__Activity__. For the entries below, the result should be an exact transcription of the lines from the one with "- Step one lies" up to and including the one with "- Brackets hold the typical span", and only those.

__Source material__.

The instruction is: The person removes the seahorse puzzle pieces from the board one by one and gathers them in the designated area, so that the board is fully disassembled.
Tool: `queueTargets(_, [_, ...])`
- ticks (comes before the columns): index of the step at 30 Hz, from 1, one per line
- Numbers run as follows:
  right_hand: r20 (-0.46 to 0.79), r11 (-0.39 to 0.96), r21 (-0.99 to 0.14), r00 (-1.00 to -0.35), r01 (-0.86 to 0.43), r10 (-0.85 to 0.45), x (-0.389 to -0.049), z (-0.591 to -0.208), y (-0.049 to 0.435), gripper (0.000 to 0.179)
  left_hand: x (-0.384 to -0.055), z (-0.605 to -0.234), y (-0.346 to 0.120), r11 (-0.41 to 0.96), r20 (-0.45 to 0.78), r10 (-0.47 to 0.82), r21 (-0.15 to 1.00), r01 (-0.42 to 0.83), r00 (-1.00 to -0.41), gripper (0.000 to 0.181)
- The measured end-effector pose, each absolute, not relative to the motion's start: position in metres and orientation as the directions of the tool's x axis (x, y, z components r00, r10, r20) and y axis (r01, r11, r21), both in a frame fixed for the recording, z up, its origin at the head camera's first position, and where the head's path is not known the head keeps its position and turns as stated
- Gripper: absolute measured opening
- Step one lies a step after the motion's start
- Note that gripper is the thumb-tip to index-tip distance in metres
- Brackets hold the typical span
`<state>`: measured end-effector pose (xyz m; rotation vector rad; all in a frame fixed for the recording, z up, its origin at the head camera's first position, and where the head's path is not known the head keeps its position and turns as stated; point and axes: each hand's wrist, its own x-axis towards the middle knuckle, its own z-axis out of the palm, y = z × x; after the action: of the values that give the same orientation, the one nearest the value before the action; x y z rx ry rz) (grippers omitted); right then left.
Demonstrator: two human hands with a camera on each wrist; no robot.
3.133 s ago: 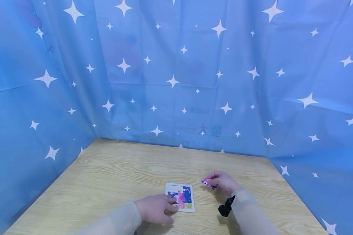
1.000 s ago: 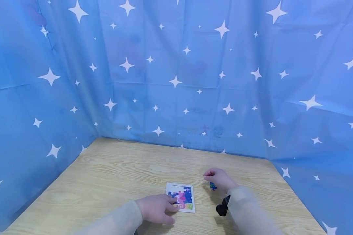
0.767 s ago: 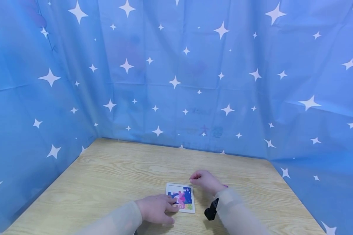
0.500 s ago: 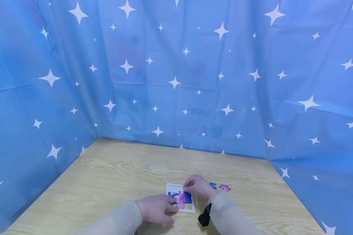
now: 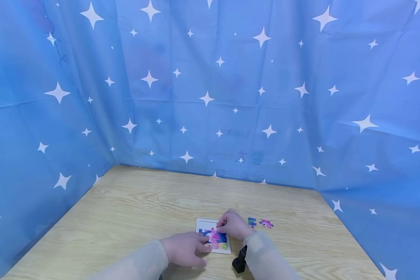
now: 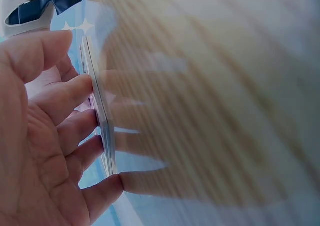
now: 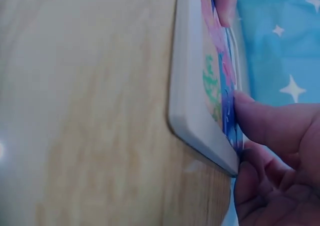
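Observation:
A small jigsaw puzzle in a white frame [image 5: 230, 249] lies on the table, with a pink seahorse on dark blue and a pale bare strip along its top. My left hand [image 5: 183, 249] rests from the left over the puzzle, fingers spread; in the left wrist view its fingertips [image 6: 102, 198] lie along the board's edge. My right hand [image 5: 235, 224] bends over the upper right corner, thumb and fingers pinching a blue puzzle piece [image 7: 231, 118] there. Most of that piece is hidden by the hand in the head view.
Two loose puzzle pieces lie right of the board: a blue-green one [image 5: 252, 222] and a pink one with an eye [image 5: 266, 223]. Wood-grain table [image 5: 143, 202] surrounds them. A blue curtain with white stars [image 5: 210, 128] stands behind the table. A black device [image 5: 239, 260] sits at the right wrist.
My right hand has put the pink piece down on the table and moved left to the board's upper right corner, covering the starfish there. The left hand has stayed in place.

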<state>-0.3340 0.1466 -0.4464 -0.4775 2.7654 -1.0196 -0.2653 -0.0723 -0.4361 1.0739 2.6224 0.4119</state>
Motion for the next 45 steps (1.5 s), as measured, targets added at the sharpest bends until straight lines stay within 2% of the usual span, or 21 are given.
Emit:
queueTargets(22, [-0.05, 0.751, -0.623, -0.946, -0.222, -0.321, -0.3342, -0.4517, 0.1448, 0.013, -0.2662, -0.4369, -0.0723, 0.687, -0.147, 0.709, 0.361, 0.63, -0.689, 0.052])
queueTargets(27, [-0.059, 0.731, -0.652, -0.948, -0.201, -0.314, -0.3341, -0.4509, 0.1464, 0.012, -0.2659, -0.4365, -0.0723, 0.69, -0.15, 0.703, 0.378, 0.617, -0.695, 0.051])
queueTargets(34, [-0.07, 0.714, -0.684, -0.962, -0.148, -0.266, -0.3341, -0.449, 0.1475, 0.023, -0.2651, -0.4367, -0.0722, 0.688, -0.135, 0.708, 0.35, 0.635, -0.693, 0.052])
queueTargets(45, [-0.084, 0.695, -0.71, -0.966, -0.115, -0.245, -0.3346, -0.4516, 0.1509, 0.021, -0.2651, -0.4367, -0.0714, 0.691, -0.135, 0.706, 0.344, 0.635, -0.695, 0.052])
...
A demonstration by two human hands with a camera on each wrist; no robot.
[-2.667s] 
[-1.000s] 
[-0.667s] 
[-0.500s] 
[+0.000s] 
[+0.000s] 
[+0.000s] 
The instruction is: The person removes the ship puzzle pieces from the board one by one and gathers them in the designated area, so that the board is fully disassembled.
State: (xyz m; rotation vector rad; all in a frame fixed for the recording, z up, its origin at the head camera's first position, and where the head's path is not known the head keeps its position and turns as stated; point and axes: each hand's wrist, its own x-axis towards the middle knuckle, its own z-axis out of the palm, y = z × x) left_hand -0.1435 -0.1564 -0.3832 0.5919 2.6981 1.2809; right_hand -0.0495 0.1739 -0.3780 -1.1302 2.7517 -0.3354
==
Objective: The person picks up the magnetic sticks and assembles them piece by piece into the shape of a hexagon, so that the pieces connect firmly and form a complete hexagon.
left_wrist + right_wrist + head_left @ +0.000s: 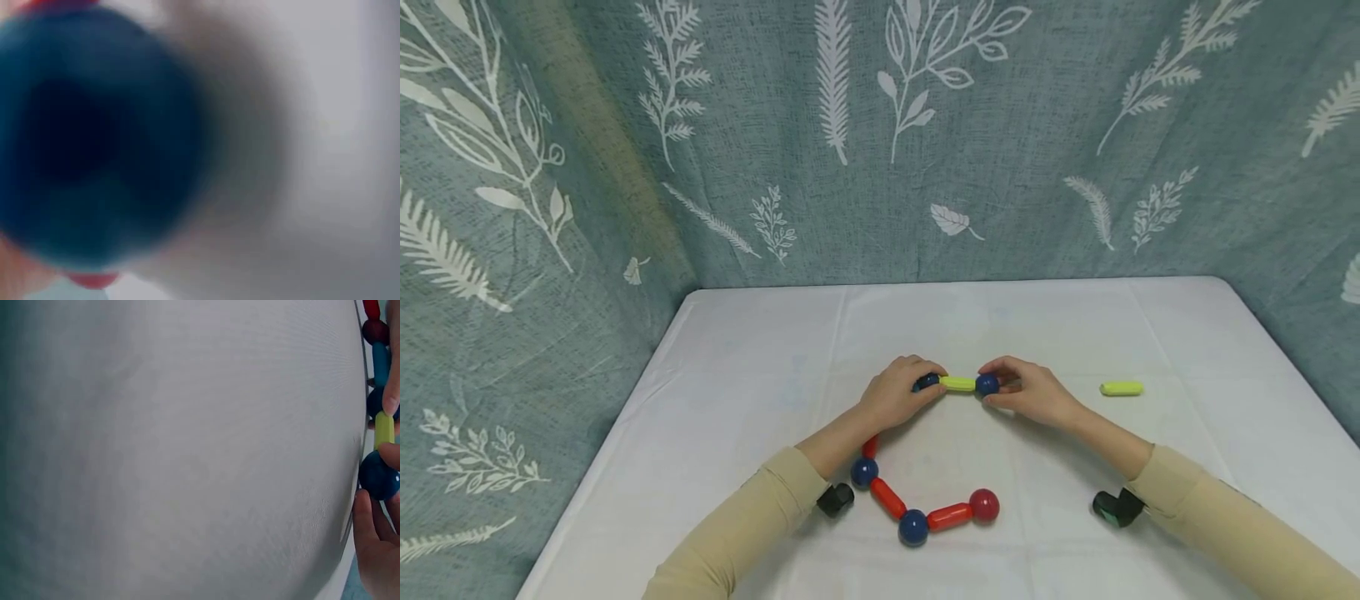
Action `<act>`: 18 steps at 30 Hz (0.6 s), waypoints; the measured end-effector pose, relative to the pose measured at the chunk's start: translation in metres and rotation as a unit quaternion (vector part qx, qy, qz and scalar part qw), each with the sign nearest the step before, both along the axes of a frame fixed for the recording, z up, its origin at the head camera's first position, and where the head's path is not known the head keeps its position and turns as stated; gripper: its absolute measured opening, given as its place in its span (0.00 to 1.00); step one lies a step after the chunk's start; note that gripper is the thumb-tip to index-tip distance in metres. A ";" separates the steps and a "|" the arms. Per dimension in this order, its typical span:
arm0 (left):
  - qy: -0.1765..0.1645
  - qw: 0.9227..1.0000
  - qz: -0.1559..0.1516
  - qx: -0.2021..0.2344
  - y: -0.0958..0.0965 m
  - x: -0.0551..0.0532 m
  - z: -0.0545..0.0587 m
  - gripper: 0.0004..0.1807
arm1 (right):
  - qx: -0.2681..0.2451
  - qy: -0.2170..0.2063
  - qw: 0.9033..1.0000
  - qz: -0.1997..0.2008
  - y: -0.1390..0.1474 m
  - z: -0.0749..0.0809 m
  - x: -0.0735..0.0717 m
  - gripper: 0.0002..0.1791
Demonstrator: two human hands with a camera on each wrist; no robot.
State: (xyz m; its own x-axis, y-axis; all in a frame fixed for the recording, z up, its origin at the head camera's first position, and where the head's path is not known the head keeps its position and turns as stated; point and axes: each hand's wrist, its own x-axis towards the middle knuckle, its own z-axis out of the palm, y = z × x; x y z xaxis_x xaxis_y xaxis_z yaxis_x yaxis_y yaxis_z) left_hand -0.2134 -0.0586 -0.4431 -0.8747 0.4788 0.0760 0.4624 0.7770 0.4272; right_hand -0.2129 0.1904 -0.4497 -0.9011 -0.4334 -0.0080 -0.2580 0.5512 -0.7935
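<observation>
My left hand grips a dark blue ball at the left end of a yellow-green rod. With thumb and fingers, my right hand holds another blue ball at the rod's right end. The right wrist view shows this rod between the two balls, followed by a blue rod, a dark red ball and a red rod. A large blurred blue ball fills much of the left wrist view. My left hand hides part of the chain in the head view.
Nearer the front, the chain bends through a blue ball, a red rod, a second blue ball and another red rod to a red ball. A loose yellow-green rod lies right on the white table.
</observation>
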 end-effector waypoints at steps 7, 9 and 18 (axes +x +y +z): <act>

__Output below__.
- Step one lies a step after the motion's start
- Note that gripper is the thumb-tip to index-tip distance in metres
- Brackets hold the typical span

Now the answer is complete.